I think you all know Bodie has vocal cord paresis of his left cord. His was a result of either his first surgery or intubation. Since his intubation wasn't that long (only 10 days - that's not too long by hospital standards although it felt like an eternity to us), it was probably more likely due to the surgery itself. Vocal Chord Paresis like Bodie has occurs as a result of cardiothoracic surgery often because a nerve that innervates the left vocal cord (left recurrent laryngeal nerve), is in close proximity to the aorta (the aortic arch specifically). Since the entire aorta is rebuilt during the Norwood, it's more common with that surgery than any of the subsequent surgeries.
In any case, because the vocal cords act as the mechanism for protecting the airway (the vocal cords cross one another to prevent liquids from going down the trachea), the vocal chord paresis can cause someone to aspirate liquids down into the lungs. In Bodie's case, his left cord, although weak, worked enough that he was able to tolerate thickened liquids. Thus, everything that goes into his mouth (meds, fortified breastmilk, etc.) has to be thickened using a nectar substance. His voice has gotten stronger recently, so we have some reason to believe some healing has occurred to that vocal cord, and we'll be having a repeat swallow study done in the next few weeks to confirm that. Please pray that Bodie's vocal cord heals SOON so that we can stop worrying quite so much about it!

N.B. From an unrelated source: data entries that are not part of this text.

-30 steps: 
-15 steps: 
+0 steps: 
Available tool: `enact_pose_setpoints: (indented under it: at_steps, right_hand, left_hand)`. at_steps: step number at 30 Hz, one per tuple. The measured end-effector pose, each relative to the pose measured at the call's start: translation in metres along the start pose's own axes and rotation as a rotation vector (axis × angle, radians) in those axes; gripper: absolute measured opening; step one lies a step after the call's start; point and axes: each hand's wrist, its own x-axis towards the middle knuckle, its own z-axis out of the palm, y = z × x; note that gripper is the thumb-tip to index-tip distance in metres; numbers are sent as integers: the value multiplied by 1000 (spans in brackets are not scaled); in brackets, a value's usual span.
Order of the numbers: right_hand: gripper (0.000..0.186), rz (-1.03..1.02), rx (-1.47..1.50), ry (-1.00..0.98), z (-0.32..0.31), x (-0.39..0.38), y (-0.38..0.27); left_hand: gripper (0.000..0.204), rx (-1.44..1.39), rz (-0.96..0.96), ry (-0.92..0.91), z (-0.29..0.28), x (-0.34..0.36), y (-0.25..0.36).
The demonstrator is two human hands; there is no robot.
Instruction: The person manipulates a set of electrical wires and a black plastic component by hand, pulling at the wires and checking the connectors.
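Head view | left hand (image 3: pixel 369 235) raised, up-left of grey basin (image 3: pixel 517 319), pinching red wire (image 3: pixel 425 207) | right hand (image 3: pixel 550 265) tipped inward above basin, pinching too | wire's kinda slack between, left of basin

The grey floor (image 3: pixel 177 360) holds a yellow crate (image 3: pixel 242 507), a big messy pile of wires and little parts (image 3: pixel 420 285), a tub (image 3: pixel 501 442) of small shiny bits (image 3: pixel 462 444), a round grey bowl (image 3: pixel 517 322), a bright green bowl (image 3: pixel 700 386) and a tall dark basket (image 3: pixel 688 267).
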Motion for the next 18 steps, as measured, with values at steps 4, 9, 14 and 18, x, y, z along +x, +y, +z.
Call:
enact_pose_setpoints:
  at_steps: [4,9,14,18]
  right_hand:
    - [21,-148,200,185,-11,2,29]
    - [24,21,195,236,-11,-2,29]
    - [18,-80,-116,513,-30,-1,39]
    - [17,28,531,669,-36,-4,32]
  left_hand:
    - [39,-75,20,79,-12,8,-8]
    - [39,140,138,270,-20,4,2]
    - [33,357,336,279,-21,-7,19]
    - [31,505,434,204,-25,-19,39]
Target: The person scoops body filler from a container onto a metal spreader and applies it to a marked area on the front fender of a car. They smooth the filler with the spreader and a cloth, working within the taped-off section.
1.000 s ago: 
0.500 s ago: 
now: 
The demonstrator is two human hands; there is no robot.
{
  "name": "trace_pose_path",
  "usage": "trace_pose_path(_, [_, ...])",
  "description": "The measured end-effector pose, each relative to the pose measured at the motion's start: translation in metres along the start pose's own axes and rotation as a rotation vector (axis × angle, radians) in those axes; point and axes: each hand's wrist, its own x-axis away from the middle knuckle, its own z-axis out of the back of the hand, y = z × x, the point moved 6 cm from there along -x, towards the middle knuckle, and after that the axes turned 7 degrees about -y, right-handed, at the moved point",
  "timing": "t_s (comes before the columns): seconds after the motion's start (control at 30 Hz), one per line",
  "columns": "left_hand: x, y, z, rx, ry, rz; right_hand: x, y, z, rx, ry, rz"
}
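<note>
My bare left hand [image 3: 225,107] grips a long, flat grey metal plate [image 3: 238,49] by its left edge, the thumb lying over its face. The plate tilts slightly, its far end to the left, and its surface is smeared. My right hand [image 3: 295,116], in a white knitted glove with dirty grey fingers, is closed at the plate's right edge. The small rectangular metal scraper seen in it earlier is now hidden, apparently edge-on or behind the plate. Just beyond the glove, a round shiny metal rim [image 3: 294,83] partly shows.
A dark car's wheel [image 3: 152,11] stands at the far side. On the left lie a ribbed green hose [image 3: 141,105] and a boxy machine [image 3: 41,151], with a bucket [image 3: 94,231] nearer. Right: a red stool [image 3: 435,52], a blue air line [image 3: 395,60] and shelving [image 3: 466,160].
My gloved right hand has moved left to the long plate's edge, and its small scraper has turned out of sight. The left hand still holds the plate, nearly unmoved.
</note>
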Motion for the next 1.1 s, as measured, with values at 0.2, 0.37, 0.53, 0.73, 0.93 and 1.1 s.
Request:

In true Bodie/Townes fashion, ever in a competition to see who's had it the worst (man are these boys going to have some stories to swap when they're older!), Townes now also has left vocal cord paresis as well, likely due to the extensive arch reconstruction done during his surgery. His unfortunatately is severe enough that he is silently aspirating (i.e. showing NO signs that the liquid is going into his lungs) even the thickest liquids. As a result, he will be on a restricted liquid diet until the cord heals. He is luckily allowed to eat solids; but he will need a feeding tube for liquids (to prevent dehydration). He is scheduled for a g-tube (PEG type - percutaneous endoscopic gastrotomy) surgery tomorrow morning. PLEASE pray that:
1. The surgery goes well (he will have to be intubated for it - please pray that no further damage is done).
2. His spirits improve. I can only imagine how difficult it is to take a 21 month old who is used to drinking with every meal and between meals and to tell him that he can't drink anymore. TOUGH stuff. We know that he will get used to it - just pray for his (and his entire family's) spirits as they adjust to this new normal.
3. That stinking vocal cord will HEAL!!!
So, in the meantime, as Sara and I say, we'll be having some quiet playdates with the boys...
But it's ok, because the big sisters talk enough for all 4 of us!